== Task description ==
Return the listing word for word, as given.

== Information supplied ==
----------------------------------------
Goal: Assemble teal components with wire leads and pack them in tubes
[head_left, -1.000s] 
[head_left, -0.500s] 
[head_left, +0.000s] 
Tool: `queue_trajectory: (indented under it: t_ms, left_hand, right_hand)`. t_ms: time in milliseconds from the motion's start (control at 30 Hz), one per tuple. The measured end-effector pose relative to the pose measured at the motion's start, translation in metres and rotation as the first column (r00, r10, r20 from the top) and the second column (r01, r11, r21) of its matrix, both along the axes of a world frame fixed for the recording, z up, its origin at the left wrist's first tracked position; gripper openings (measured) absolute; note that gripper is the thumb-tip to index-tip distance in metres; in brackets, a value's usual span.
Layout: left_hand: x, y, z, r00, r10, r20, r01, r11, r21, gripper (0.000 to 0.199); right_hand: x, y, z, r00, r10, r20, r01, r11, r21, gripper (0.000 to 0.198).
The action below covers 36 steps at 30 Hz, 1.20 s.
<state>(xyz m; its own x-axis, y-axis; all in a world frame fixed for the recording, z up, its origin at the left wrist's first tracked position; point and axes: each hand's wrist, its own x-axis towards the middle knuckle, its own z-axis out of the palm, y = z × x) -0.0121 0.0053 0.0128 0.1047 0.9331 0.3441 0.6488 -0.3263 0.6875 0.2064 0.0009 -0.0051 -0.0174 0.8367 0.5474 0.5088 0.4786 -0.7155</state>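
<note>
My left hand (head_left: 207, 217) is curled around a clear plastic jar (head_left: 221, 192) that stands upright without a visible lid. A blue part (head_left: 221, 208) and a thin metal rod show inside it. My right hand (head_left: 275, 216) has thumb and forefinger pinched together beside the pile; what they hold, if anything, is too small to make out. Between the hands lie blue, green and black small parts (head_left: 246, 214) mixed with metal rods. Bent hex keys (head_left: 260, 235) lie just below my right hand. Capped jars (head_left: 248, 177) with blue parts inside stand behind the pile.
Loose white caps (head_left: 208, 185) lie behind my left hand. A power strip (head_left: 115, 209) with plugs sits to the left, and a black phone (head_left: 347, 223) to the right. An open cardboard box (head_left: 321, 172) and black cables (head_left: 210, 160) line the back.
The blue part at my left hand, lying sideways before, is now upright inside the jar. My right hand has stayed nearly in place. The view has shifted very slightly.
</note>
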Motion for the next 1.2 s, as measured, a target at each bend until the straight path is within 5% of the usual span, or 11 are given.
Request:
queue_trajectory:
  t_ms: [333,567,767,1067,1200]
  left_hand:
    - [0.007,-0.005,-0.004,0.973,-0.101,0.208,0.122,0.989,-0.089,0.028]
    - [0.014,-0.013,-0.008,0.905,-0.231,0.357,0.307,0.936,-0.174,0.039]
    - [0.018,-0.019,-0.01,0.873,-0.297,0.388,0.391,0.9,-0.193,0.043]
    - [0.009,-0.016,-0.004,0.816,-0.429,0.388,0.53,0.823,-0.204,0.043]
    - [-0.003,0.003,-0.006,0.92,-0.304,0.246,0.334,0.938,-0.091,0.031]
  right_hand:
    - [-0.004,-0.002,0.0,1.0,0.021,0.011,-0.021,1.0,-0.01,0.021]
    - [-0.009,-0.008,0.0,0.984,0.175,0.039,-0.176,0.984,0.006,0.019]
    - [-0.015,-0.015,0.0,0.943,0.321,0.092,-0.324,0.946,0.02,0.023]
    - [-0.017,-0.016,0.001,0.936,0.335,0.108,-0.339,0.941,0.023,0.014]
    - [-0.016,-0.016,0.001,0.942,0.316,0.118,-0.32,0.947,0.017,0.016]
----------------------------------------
== Reply to the task ==
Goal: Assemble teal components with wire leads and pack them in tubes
[head_left, -1.000s] 
[head_left, -0.500s] 
[head_left, +0.000s] 
Tool: `queue_trajectory: (indented under it: t_ms, left_hand, right_hand)`. t_ms: time in milliseconds from the motion's start (control at 30 Hz), one per tuple. The measured end-effector pose relative to the pose measured at the motion's start, translation in metres and rotation as the first column (r00, r10, r20 from the top) and the second column (r01, r11, r21) of its matrix, both along the axes of a world frame fixed for the recording, z up, its origin at the left wrist's first tracked position; gripper openings (measured) absolute; note that gripper is the thumb-tip to index-tip distance in metres; in brackets, a value's usual span.
Layout: left_hand: x, y, z, r00, r10, r20, r01, r11, r21, gripper (0.000 to 0.199); right_hand: x, y, z, r00, r10, r20, r01, r11, r21, gripper (0.000 to 0.198).
The action below covers 36 steps at 30 Hz, 1.20 s.
<state>(xyz m; its own x-axis, y-axis; all in a world frame fixed for the recording, z up, its origin at the left wrist's first tracked position; point and axes: each hand's wrist, its own x-axis towards the middle knuckle, its own z-axis out of the palm, y = z × x) -0.0121 0.0053 0.0128 0.1047 0.9331 0.3441 0.6488 -0.3263 0.6875 0.2064 0.0009 -0.0051 -0.0174 0.8367 0.5474 0.5088 0.4786 -0.7155</state>
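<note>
My left hand (head_left: 207, 217) is curled around a clear plastic jar (head_left: 221, 192) that stands upright without a visible lid. A blue part (head_left: 221, 208) and a thin metal rod show inside it. My right hand (head_left: 275, 216) has thumb and forefinger pinched together beside the pile; what they hold, if anything, is too small to make out. Between the hands lie blue, green and black small parts (head_left: 246, 214) mixed with metal rods. Bent hex keys (head_left: 260, 235) lie just below my right hand. Capped jars (head_left: 248, 177) with blue parts inside stand behind the pile.
Loose white caps (head_left: 208, 185) lie behind my left hand. A power strip (head_left: 115, 209) with plugs sits to the left, and a black phone (head_left: 347, 223) to the right. An open cardboard box (head_left: 321, 172) and black cables (head_left: 210, 160) line the back.
The blue part at my left hand, lying sideways before, is now upright inside the jar. My right hand has stayed nearly in place. The view has shifted very slightly.
</note>
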Motion for the next 1.2 s, as measured, a target at each bend until the straight path is within 5% of the usual span, or 11 are given.
Request:
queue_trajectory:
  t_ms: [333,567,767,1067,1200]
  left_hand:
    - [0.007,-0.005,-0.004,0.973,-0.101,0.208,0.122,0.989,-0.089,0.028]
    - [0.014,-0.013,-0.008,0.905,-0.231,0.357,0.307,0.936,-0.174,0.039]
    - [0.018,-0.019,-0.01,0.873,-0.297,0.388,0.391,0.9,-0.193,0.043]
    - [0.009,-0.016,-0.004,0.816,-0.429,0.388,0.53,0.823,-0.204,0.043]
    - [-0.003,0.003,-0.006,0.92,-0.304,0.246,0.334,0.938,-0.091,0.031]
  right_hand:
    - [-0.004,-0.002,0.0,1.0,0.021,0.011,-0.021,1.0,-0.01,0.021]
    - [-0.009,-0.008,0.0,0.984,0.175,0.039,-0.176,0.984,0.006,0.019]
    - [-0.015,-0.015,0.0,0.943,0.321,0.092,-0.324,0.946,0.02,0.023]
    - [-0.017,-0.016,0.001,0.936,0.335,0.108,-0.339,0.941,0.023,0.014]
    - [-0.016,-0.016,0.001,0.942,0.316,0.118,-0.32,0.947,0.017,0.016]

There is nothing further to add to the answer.